__Task brief__
Starting at the line that has "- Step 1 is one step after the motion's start" and stopping after the line that has "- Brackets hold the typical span", reproduce the listing below exactly; omit everything else.

__Dataset records__
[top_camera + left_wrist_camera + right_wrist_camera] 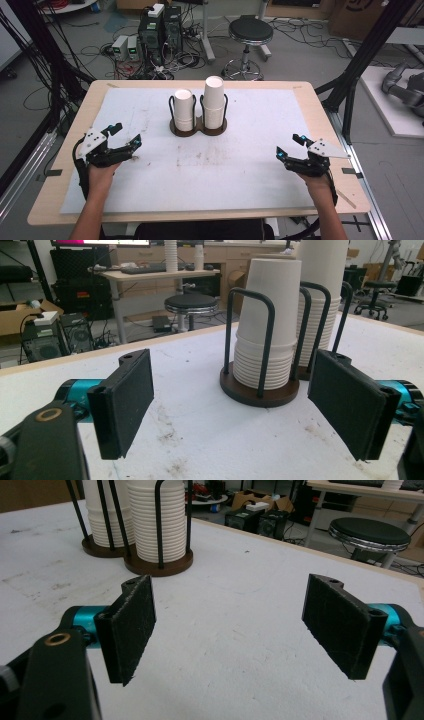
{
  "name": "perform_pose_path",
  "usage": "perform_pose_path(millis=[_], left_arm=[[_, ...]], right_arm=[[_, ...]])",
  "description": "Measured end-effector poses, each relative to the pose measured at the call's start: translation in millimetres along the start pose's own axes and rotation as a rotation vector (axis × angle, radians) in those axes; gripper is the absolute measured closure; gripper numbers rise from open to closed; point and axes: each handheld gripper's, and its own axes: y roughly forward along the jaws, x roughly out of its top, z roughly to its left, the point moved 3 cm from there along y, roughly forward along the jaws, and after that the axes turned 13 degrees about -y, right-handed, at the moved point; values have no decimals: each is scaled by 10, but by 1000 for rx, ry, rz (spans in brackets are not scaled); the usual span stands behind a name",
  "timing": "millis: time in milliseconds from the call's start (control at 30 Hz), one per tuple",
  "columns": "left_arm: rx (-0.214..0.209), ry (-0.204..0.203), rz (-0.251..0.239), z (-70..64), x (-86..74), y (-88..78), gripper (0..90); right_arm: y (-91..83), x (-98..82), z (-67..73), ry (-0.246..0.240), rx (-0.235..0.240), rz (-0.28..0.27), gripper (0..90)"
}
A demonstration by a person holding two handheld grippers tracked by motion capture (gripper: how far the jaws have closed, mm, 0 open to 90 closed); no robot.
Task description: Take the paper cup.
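Cups racked at 12 o'clock, untouched; left tool at 8, right tool at 4, both spread, empty; picking pending.

Two stacks of white paper cups stand upside down and upright in a dark double holder with black wire loops, at the far middle of the desk. The shorter stack sits in the left ring, the taller stack in the right ring, the two close side by side. The holder lies well ahead of both pairs of fingers, between them and touching neither.
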Motion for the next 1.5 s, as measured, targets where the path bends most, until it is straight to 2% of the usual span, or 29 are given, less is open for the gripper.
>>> perform_pose_path(millis=[400, 667, 800, 900, 1233, 1300, 1367, 1500], left_arm=[[-4, -1, 6, -9, -9, 20, 184], [-13, 12, 17, -28, -17, 15, 184], [-18, 14, 23, -48, -34, 18, 184], [-26, 14, 25, -61, -32, 25, 184], [-34, 27, 49, -86, -59, 46, 184], [-36, 25, 48, -85, -62, 46, 184], [-37, 24, 45, -85, -61, 43, 184], [-37, 22, 46, -81, -63, 42, 184]], right_arm=[[40, 49, 21, 15, 26, -21, 219], [88, 155, 74, 28, 44, -55, 219], [146, 240, 143, 21, 64, -69, 206], [187, 331, 217, -12, 98, -84, 206], [377, 564, 334, -27, 131, -136, 215], [433, 598, 342, -31, 134, -138, 252], [494, 640, 358, -27, 141, -141, 252], [610, 733, 409, -52, 162, -139, 264]])
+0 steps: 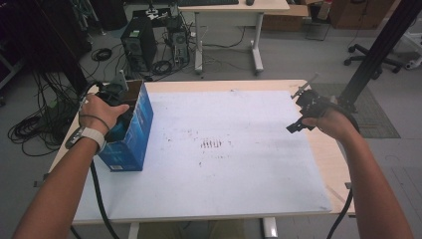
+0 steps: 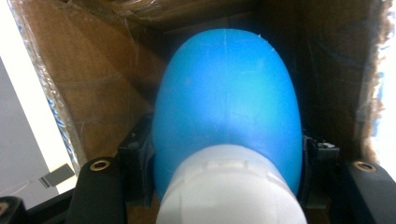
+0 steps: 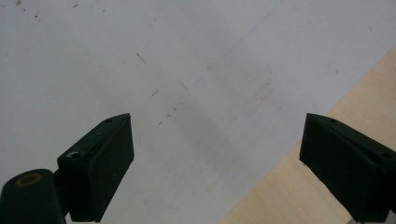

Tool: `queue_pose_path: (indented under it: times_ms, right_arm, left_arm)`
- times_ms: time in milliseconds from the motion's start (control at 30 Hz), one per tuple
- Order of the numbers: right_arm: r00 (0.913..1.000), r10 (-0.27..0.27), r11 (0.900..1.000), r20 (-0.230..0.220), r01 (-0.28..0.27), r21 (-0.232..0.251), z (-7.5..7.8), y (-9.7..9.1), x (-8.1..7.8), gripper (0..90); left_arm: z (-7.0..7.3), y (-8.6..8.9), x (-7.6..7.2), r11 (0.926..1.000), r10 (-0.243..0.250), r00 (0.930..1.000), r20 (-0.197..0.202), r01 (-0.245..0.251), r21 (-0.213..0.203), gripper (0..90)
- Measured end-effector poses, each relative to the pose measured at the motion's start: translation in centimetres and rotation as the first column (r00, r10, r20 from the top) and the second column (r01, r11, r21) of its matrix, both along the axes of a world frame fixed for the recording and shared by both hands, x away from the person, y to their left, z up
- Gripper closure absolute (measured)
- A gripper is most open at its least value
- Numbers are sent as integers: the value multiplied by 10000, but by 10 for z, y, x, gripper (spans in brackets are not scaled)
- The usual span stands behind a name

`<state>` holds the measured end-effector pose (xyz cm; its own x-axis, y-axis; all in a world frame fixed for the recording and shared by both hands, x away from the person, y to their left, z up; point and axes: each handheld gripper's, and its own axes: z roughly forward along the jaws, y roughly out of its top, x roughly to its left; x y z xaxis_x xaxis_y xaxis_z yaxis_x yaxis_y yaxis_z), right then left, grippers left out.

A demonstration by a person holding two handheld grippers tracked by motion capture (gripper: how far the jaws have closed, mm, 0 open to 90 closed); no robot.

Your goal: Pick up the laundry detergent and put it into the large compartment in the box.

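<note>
High view: blue box (image 1: pixel 130 130) at table's (image 1: pixel 259 85) 9 o'clock edge, open top up, left gripper (image 1: pixel 119 107) dipped into it; contents hidden there. Left gripper view looks inside the box: cardboard walls w/ a blue bottle (image 2: pixel 226 105), white cap (image 2: pixel 229 186) nearest the camera, pinched between the jaws at its sides. Bottle's long axis runs along the jaws, rounded base pointing 12 o'clock, deeper into box. Right gripper (image 1: pixel 304 110) at table's 3 o'clock; right gripper view shows jaws spread wide, nothing between, over white mat (image 3: pixel 140 56) edge.
</note>
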<state>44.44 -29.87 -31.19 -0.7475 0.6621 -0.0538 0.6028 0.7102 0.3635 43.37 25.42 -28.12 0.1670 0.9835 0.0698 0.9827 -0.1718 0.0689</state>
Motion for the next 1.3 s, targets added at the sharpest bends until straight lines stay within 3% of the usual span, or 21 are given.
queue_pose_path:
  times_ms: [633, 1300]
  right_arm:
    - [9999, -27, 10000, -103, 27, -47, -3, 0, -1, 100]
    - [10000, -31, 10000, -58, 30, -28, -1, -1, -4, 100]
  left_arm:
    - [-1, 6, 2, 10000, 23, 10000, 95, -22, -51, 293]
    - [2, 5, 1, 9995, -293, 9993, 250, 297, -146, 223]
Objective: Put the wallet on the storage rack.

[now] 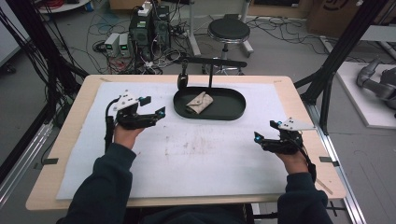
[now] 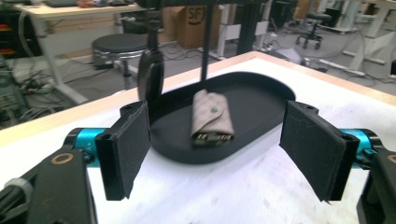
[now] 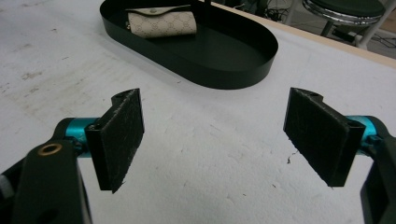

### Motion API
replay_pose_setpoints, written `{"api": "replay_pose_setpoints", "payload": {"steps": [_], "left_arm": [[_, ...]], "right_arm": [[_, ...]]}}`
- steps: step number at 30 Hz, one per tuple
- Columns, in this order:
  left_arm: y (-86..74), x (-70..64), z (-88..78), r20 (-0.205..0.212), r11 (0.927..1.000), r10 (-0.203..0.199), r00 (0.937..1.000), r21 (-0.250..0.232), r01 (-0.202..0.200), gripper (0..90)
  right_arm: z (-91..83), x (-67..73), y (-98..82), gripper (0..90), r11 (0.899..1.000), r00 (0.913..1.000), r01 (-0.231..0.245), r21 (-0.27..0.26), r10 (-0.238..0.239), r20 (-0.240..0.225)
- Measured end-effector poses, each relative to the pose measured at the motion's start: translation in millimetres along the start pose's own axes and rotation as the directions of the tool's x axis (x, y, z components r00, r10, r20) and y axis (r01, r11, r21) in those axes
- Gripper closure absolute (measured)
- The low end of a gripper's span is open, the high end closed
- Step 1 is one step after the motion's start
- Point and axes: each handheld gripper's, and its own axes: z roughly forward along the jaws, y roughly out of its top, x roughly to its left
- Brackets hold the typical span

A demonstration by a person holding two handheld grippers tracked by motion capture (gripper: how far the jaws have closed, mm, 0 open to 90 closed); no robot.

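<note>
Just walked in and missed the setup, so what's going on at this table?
A person sits at the table with a hand-held gripper in each hand. Both are open and holding nothing: the left hand-held gripper hovers near the black oval tray, the right hand-held gripper sits farther back over the white mat. A beige snap-flap pouch lies in the tray, and a dark object hangs from the stand above it.
</note>
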Motion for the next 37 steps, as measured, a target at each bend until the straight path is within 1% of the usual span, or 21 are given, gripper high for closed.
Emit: {"api": "replay_pose_setpoints", "payload": {"steps": [1,2,5,7,9,10,14,16,18,20,22,26,35,37], "left_arm": [[-3.3,0.3,-5.0,-0.015,1.0,-0.004,0.9999,0.004,0.005,22.9],[-6.6,0.1,-9.3,-0.029,1.0,-0.005,0.9996,0.005,0.006,21.8],[-14.9,0.3,-20.7,-0.066,0.9998,-0.009,0.9978,0.019,0.01,18.7],[-20.8,2.0,-27.8,-0.085,0.9994,-0.026,0.996,0.019,0.027,18.6],[-25.1,3.8,-33.5,-0.096,0.9988,-0.043,0.9945,0.019,0.045,18.6],[-27.5,3.8,-35.6,-0.103,0.9987,-0.045,0.9937,0.018,0.047,18.6],[-33.8,3.0,-40.4,-0.116,0.9987,-0.033,0.9927,0.035,0.037,18.8],[-34.6,3.1,-40.8,-0.113,0.9989,-0.029,0.9932,0.034,0.033,18.9],[-35.1,2.1,-40.2,-0.109,0.9992,-0.015,0.994,0.035,0.019,19.1],[-35.8,0.8,-39.2,-0.099,0.9992,-0.016,0.9949,0.034,0.019,19.1],[-36.3,-0.5,-38.3,-0.099,0.9992,-0.004,0.9951,0.04,0.008,19.1],[-36.6,-2.0,-38.1,-0.095,0.9992,0.001,0.9955,0.041,0.003,19.2],[-38.9,-0.7,-36.6,-0.096,0.9988,-0.008,0.9953,0.048,0.012,19.2],[-40.0,0.0,-35.8,-0.099,0.9986,-0.011,0.995,0.051,0.016,19.1]], "right_arm": [[0.2,1.2,0.1,20.7,1.0,1.0,0.0,0.0,0.0,-0.002],[0.5,1.5,0.2,20.7,1.0,0.9999,0.01,0.002,-0.01,-0.002],[1.4,3.4,-0.1,20.7,1.0,0.9999,0.012,0.006,-0.011,-0.004],[1.5,4.0,-0.5,20.7,1.0,0.9999,0.011,0.01,-0.011,-0.003],[1.7,4.2,-1.0,20.7,1.0,0.9999,0.01,0.013,-0.01,-0.003],[1.7,4.3,-1.2,20.7,1.0,1.0,0.009,0.012,-0.009,-0.003],[0.5,4.1,-2.2,20.7,1.0,1.0,0.006,0.007,-0.006,0.004],[0.8,4.5,-2.4,20.7,1.0,1.0,0.006,0.008,-0.006,0.006],[1.0,5.6,-2.2,20.7,1.0,1.0,0.002,0.009,-0.002,0.004],[1.6,6.4,-2.1,20.7,1.0,1.0,0.007,0.009,-0.007,0.004],[2.0,6.6,-2.1,20.7,1.0,1.0,0.008,0.011,-0.008,0.002],[2.6,6.2,-2.1,20.7,1.0,1.0,0.004,0.012,-0.004,0.004],[4.0,5.7,-2.2,20.7,1.0,1.0,0.008,0.014,-0.008,0.0],[4.0,5.8,-2.3,20.7,1.0,1.0,0.003,0.016,-0.003,0.001]]}}
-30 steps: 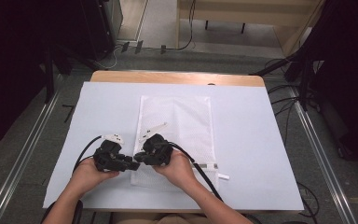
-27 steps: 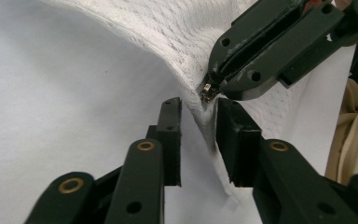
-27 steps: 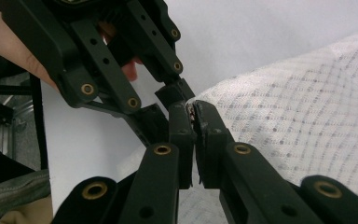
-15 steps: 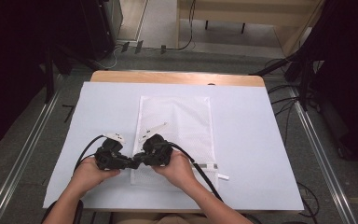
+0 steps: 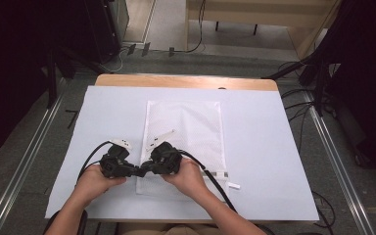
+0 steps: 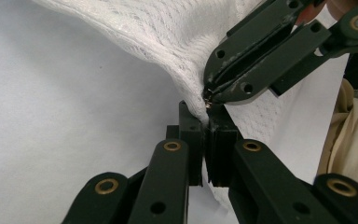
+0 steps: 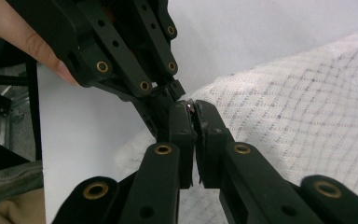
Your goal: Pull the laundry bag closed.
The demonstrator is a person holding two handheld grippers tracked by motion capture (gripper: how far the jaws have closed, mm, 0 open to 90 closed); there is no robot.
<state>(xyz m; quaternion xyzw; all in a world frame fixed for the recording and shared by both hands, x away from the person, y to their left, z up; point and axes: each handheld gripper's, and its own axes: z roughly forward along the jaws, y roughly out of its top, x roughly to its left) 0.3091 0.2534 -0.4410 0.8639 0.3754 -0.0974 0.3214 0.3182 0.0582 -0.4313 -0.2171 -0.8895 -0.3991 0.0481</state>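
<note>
A fixed high camera looks forward and down on the whole bench [image 5: 274, 147] from the person's near side. Two close-up cameras ride the grippers, facing each other; all three share the mesh bag's [image 5: 196, 122] near left corner.

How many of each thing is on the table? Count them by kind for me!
White mesh bag: 1
Black grippers, left gripper and right gripper: 2
Small white tags: 2
White table sheet: 1
Total: 6

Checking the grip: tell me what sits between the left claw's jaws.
The left gripper view shows the left claw pinching the white mesh bag's edge; its jaws just closed.
</note>
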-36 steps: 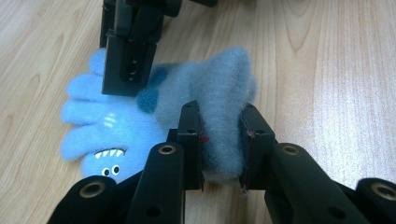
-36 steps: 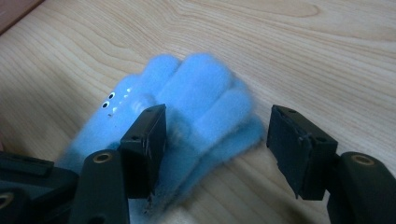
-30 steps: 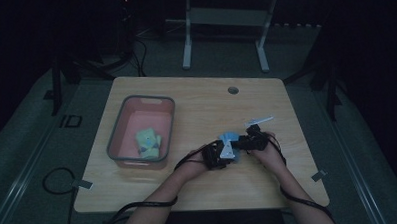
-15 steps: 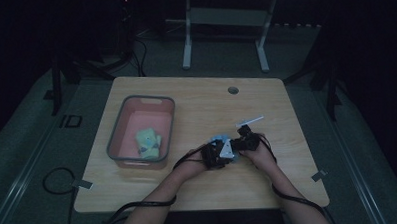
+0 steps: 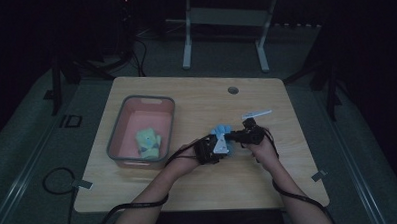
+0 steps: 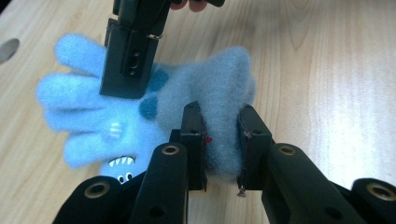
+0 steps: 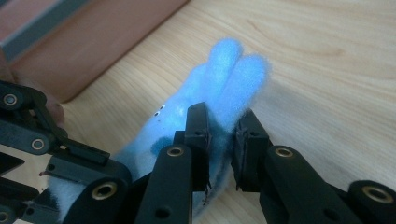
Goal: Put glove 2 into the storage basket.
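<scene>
I see a light wooden table with rounded corners and a small round hole near its far edge. A pink bin with a grey rim sits toward its left edge. A small white strip lies toward its right edge.

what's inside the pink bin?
In the pink bin lies one pale green soft item with a bluish patch, near the front wall. Anything beneath it is covered; the rest of the floor shows bare.
</scene>
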Demonstrator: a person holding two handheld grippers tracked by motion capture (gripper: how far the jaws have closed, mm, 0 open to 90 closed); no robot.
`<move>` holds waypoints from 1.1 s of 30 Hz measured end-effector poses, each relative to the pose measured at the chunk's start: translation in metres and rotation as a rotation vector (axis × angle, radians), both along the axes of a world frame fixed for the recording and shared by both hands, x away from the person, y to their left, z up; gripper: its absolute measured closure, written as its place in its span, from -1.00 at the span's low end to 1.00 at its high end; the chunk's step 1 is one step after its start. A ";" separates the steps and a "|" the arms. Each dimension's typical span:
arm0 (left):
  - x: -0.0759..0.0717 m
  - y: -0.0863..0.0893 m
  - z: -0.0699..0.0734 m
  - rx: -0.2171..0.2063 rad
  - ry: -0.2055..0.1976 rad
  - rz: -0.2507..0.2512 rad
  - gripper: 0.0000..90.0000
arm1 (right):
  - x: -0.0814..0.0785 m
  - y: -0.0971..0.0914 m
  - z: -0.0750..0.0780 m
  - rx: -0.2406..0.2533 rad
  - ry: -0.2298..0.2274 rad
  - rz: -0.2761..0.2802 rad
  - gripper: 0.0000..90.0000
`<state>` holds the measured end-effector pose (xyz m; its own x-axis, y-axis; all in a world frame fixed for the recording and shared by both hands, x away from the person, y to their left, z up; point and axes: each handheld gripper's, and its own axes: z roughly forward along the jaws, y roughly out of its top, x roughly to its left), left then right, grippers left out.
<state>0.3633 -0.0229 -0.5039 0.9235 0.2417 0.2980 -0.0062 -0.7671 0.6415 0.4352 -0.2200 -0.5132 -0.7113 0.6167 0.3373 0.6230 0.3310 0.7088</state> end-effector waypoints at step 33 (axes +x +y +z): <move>-0.011 0.073 0.067 0.058 -0.084 0.092 0.68 | 0.008 0.078 0.068 0.029 -0.090 0.104 0.74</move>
<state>0.3518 0.0500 -0.4364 0.8693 0.3048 0.3892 0.0143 -0.8025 0.5965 0.4431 -0.1420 -0.4453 -0.7993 0.5289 0.2852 0.5194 0.3693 0.7706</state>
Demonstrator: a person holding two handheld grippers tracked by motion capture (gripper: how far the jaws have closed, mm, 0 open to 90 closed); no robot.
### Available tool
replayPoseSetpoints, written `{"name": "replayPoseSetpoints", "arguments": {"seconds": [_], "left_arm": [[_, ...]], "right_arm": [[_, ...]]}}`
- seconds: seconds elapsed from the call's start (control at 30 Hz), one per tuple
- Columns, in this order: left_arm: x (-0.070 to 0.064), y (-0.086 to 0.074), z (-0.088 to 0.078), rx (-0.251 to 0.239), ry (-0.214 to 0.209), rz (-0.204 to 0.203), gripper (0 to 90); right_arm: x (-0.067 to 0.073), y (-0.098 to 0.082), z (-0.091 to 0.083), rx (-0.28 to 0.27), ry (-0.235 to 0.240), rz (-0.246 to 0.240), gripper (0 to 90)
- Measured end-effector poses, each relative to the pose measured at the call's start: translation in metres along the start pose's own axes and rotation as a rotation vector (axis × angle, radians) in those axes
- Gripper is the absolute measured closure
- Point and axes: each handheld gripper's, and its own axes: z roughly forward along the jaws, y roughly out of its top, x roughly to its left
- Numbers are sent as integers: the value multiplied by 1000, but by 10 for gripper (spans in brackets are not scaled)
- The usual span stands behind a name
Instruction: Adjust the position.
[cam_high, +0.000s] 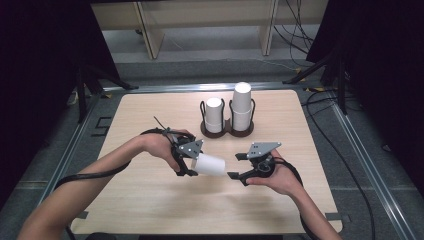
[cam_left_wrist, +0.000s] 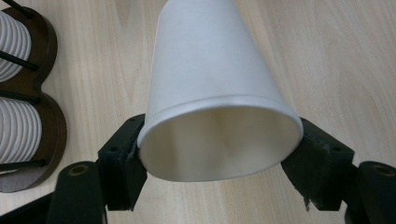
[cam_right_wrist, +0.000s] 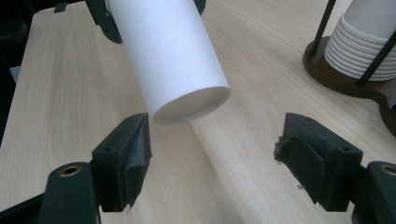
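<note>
A white paper cup (cam_high: 210, 165) hangs on its side above the wooden table (cam_high: 150, 200), its base pointing to the right. My left gripper (cam_high: 188, 163) is shut on the cup's rim (cam_left_wrist: 219, 140); both pads press the rim from either side. My right gripper (cam_high: 239, 165) stands open just right of the cup's base (cam_right_wrist: 189, 105), its pads (cam_right_wrist: 133, 154) apart and touching nothing. The cup's base lies near its left jaw, a little beyond the fingertips.
A dark two-slot cup holder (cam_high: 227, 129) stands at the middle back of the table with two stacks of white cups (cam_high: 242, 105), the right stack taller. It also sits at the left edge of the left gripper view (cam_left_wrist: 51, 135) and at the upper right of the right gripper view (cam_right_wrist: 345, 79).
</note>
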Motion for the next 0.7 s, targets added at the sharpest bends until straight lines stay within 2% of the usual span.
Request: {"name": "replayPoseSetpoints", "arguments": {"seconds": [0.27, 0.53, 0.57, 0.6, 0.7], "left_arm": [[0, 1, 2, 24, -12, 12, 276], [0, 3, 1, 28, -11, 3, 276], [1, 4, 1, 36, -10, 11, 276], [1, 4, 1, 37, -10, 10, 276], [2, 5, 1, 47, -11, 10, 276]], "right_arm": [[1, 5, 3, 13, 7, -6, 253], [2, 10, 7, 14, 20, -25, 256], [3, 11, 8, 11, 25, -16, 256], [2, 12, 8, 10, 26, -33, 256], [3, 14, 8, 17, 27, -36, 257]]}}
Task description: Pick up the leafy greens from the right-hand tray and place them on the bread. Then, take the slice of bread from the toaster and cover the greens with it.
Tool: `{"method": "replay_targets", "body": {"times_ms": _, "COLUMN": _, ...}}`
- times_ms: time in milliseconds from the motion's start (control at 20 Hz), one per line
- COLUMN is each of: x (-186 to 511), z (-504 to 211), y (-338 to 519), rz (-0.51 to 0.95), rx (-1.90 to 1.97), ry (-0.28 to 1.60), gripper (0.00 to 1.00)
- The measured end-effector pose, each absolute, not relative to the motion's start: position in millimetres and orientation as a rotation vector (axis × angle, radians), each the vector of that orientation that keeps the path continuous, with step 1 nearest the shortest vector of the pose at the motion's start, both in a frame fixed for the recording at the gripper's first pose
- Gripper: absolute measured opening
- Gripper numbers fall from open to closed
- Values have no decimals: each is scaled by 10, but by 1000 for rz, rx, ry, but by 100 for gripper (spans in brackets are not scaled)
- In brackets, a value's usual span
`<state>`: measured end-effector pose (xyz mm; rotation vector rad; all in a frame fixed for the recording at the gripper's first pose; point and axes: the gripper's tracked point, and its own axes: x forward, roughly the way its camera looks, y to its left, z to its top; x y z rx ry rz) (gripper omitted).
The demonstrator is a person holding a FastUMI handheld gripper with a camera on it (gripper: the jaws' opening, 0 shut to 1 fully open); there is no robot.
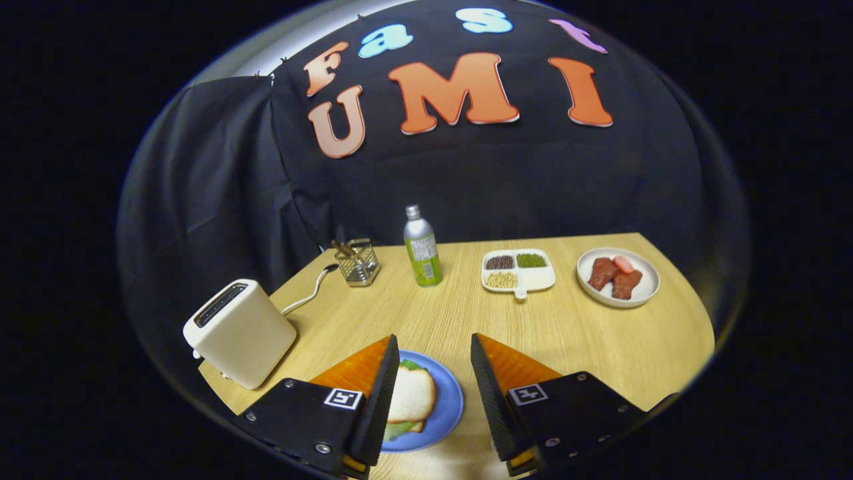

__Solved problem__
- Step 1 is one step after the motion's start
- Point and axes: each handheld gripper's, and its own axes: z roughly forward along the jaws, y roughly out of its top, x roughly to its left
- Brackets hold the typical span

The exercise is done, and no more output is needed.